Lindy Lou Juror #2
Jurors operating in the shadow of criminal justice
It must be admitted this film directed by Florent Vassault does not look like an abolitionist and militant documentary. The passion that animates this film and the feelings that inhabit the viewer throughout the 84 minutes are not those of activism but those of understanding and desire to speak. To speak simply, humanly, sincerely, without hesitation, and to discuss about the death penalty.
Lindy Lou, the main protagonist in this documentary, was juror on a murder case in Mississippi. In 1994, its 11-member jury (plus an alternate) sentenced a man, Bobby Wilcher, to death.
For Lindy Lou this week was trying and changed her life. Her meeting with Florent Vassault allows her to reflect on the feelings that have inhabited her since then.

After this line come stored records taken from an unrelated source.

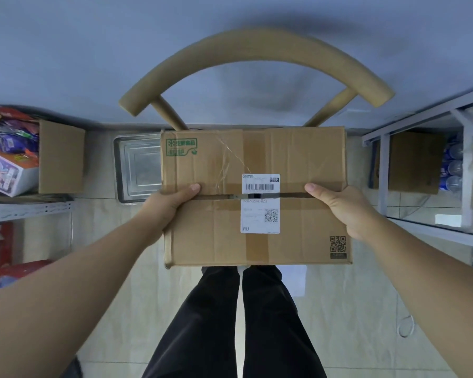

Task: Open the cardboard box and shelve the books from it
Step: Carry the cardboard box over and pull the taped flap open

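Observation:
A brown cardboard box (216, 227) sits in front of me on a wooden chair, its top flaps closed with a narrow dark gap along the middle seam. A white shipping label (260, 214) spans that seam. My left hand (172, 204) grips the box's left edge, thumb lying on top at the seam. My right hand (344, 208) grips the right edge the same way. No books are visible; the inside of the box is hidden.
The chair's curved wooden backrest (257, 50) arcs behind the box. A metal tray (137, 170) lies on the floor at left, beside another cardboard box (62, 156) and colourful packages (6, 156). White metal shelving (421, 121) stands at right, another shelf (25, 210) at left.

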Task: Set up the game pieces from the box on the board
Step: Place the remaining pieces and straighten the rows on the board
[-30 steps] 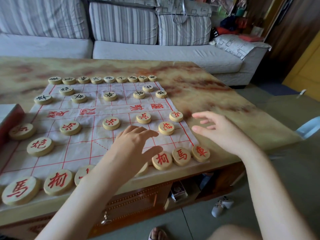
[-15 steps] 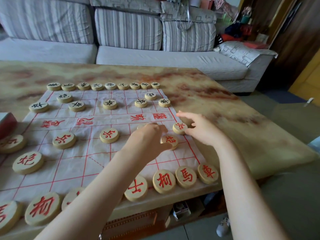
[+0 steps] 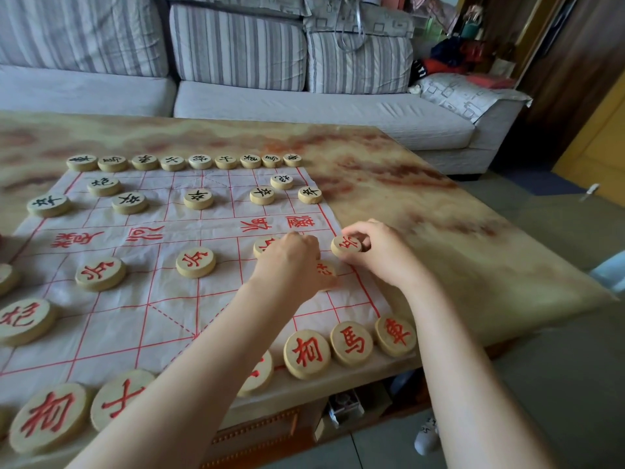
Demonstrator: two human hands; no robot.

Originally the director was thinking of building the movie around Lindy Lou, which she would tell the jury, the stages they went through before pronouncing the death sentence. In reality, as the documentary and the meetings that follow, the film is based more on "the twenty years that followed, on how this decision [the pronouncement of the death penalty] worked for these men and women.”
A different target, a wider audience
This documentary is therefore neither abolitionist nor militant, created not to justify the abolition of the death penalty but to focus on an audience that we have little tendency to listen to in the abolitionist field (and for reason). Florent Vassault makes the bet to mediatize differently this white America of Trump of the rich districts. Far from remaining focused on the usual clichés (firearms, racism, etc.), this documentary also opens the minds of those people who live and see things differently. The public could then be varied, abolitionist, retentionist, sceptical, Lindy Lou herself was not against the death penalty.
What is important in this documentary is the impact of this conviction on these 11 people… an impact more or less strong in some, one of the jurors having forgotten everything, not even remembering the conviction.
An underlying question on abolition education
Beyond the people directly affected by the conviction of Bobby Wilcher, his family and certain members of the jury, the documentary deals with a more distant audience. The jury family. They experienced the pain and suffered seeing their mother, in Lindy Lou’s case, torture herself for over twenty years. It would seem that educating one’s relatives when one has had such an experience is beneficial in raising their awareness of the issue of abolition.
Thus, one of the questions that constantly emerges is the one of the first scene where Lindy Lou asks her 13-year-old granddaughter, "Could you sentence a man to death?” The answers are varied and never very precise.
This scene echoes one of the last scenes in the documentary in which Lindy Lou meets the president of her jury, Kenneth Branch, juror #1, and talks with him, his wife and daughter. The latter explains that she could not sentence a man to death, that "it does not belong to me"; Lindy Lou in the background retorts"nor to the State".
This last scene allows everyone to really think about who this decision should belong to, if not to anyone.